Databricks

There is No Magic!

This Syncer uses Databricks's SQLAlchemy driver under the hood.

Databricks states that it is intended to connect to Unity Catalog, and that usage with hive_metastore is untested.

Parameters

Required parameters are in red and Optional parameters are in blue.

server_hostname, your SQL Warehouse's host name
this can be found on the Connection Details tab

http_path, your SQL Warehouse's path
this can be found on the Connection Details tab

access_token, generate a personal access token from your SQL Warehouse
this can be found on the Connection Details tab

catalog, the catalog to write new data to
if tables do not exist in the catalog.schema location already, we'll auto-create them

schema, the schema to write new data to
if tables do not exist in the database.schema location already, we'll auto-create them

port, the port number where your Databricks instance is exposed on
default: 443

use_legacy_dataload, fall back to slower data loading with JDBC-style INSERTs
default: false ( allowed: true, false )

load_strategy, how to write new data into existing tables
default: APPEND ( allowed: APPEND, TRUNCATE, UPSERT )

Serverless Requirements

If you're running CS Tools serverless, you'll want to ensure you install these python requirements.

Don't know what this means?
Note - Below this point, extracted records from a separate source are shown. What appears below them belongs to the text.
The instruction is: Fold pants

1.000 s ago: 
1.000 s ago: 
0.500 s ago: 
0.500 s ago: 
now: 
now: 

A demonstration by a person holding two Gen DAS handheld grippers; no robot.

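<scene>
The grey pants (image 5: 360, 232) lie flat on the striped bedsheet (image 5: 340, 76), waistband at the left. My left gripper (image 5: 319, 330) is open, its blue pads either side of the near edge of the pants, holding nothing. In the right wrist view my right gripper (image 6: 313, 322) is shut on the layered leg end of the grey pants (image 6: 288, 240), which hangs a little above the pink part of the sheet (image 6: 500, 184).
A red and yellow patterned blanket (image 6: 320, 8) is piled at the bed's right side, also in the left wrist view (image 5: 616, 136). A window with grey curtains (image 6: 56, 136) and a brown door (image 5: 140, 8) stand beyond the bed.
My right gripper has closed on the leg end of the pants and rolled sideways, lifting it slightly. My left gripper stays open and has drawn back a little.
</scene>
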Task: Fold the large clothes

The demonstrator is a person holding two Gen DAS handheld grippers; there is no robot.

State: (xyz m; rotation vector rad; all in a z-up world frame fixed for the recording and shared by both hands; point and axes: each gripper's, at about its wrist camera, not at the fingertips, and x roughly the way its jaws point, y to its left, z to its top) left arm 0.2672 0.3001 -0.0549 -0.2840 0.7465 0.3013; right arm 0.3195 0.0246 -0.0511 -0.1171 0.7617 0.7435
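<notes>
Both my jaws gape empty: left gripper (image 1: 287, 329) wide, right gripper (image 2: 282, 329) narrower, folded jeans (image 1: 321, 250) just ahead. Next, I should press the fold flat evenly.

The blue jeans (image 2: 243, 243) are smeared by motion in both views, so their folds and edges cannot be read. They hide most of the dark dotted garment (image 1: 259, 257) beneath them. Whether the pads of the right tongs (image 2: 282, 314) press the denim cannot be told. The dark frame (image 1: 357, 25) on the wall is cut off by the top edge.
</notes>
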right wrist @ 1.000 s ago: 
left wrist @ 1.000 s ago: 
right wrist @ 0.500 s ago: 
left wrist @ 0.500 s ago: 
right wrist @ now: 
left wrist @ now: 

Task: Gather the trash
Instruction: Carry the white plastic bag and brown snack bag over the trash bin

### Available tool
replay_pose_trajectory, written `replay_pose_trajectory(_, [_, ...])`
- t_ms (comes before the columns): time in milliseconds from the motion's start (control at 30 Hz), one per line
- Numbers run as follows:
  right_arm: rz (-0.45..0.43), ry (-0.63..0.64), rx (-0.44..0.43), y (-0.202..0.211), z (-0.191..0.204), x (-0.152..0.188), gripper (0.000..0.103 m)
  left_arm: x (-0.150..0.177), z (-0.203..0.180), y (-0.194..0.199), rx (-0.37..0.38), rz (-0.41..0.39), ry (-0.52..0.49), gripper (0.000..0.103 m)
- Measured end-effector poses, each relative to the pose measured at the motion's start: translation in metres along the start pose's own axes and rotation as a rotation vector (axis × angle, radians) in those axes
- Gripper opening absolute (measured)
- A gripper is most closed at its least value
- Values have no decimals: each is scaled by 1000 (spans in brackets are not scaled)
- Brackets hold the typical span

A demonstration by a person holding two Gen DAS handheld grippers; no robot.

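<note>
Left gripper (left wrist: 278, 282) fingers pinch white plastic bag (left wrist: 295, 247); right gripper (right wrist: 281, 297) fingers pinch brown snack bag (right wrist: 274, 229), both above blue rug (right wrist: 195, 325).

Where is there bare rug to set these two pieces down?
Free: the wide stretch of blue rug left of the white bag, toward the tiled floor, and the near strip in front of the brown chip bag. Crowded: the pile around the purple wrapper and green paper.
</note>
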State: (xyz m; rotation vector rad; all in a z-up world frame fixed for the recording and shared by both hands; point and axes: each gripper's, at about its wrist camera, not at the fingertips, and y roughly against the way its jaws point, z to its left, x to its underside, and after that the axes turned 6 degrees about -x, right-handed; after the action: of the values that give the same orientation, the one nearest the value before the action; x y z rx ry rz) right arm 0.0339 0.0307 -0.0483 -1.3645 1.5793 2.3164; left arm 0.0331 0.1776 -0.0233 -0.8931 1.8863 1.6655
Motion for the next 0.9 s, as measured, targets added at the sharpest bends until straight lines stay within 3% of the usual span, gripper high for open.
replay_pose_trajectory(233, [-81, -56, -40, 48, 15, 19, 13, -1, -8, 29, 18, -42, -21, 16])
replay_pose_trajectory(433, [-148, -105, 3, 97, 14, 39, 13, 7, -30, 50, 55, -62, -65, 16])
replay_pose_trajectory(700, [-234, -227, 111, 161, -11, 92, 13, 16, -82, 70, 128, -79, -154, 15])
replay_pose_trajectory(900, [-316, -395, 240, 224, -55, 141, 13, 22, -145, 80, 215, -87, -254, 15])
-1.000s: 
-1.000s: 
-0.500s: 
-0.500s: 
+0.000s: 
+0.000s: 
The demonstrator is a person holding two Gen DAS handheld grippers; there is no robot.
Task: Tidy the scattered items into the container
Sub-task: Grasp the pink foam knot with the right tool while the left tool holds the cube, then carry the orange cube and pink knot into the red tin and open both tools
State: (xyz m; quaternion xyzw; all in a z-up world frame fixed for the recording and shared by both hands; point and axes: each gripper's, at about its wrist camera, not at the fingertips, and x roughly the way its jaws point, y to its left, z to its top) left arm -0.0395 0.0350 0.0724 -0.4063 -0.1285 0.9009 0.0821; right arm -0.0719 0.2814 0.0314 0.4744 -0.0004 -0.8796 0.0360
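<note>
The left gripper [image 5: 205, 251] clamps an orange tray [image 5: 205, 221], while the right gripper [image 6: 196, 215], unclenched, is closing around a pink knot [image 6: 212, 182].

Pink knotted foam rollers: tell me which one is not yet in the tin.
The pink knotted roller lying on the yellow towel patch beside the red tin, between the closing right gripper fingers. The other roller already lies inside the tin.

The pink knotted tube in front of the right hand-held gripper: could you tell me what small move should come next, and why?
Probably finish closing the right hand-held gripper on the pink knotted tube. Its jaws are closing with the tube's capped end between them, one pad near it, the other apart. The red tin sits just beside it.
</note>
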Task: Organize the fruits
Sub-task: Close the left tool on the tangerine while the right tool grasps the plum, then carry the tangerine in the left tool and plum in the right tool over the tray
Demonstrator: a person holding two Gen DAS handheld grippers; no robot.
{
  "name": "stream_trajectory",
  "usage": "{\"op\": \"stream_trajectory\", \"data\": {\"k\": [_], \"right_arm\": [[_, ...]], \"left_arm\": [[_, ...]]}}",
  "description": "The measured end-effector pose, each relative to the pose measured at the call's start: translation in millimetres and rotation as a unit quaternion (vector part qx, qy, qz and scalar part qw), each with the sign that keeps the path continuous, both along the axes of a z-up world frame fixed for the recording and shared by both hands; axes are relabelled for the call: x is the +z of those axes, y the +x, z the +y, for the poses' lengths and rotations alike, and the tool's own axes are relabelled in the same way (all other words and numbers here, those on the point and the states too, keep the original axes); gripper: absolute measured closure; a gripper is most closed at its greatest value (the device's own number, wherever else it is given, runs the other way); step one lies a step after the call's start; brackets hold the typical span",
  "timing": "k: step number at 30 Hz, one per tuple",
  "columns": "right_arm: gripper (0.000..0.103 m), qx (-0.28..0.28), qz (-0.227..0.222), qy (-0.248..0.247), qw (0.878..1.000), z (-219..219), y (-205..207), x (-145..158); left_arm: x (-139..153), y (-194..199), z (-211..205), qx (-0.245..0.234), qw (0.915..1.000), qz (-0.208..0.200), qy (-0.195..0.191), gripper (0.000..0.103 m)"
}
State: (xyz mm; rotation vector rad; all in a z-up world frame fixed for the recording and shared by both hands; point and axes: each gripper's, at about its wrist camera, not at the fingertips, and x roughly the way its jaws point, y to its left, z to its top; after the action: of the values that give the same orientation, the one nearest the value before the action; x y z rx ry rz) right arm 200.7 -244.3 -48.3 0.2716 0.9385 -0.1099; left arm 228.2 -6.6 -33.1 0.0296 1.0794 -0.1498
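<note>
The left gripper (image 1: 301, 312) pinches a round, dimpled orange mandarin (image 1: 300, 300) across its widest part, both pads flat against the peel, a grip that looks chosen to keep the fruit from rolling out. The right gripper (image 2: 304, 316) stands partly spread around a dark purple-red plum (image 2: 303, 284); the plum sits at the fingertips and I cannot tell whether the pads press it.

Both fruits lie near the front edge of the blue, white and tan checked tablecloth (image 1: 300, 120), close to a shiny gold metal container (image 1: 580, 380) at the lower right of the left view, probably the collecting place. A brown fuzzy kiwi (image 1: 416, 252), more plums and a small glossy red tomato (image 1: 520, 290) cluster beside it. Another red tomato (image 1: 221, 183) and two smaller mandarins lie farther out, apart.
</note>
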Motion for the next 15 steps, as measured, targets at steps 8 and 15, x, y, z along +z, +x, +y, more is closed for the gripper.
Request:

It's probably safe to ignore it.

How do I use the Syncer in commands?

CS Tools accepts syncer definitions in either declarative or configuration file form.

_{Find the copy button to the right of the code block.}

Declarative

Configuration File

Simply write the parameters out alongside the command.

cs_tools tools searchable metadata --syncer "databricks://server_hostname=dbc-abc1234-efgh.cloud.databricks.com&http_path=/sql/protocolv1/o/1234567890123456/0123-456789-abcdef01&access_token=dapi0123456789abcdef0123456789abcdef&catalog=thoughtspot" --config dogfood

^{* when declaring multiple parameters inline, you should wrap the enter value in quotes.}

Create a file with the .toml extension.

syncer-overwrite.toml

[configuration]
server_hostname = "dbc-abc1234-efgh.cloud.databricks.com"
http_path = "/sql/protocolv1/o/1234567890123456/0123-456789-abcdef01"
access_token = "dapi0123456789abcdef0123456789abcdef"
catalog = "thoughtspot"
schema = "cs_tools"
port = 443
load_strategy = "TRUNCATE"

^{* this is a complete example, not all parameters are required.}

Write the filename in your command in place of the parameters.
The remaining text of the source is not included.